◆ EXERCISE GOAL
Wherever the string "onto" shows up in the records below, return that line.

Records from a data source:

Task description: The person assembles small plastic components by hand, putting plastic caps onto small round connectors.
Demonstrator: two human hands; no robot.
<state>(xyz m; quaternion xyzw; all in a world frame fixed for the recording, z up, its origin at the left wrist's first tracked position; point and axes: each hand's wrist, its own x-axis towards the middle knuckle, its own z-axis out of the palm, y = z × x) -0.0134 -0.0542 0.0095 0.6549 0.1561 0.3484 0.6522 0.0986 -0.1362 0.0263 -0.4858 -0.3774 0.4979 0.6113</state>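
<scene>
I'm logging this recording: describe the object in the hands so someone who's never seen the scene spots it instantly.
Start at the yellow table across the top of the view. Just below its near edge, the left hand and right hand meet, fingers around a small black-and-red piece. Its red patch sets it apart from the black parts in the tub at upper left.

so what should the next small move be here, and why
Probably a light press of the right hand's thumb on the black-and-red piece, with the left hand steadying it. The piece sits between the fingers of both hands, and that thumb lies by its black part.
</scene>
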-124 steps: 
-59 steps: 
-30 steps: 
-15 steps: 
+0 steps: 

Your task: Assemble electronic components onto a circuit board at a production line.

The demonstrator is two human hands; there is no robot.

◆ WORKED SOLUTION
Task description: The person assembles small plastic components by hand, putting plastic caps onto small round connectors.
Your task: Assemble electronic components onto a circuit board at a production line.

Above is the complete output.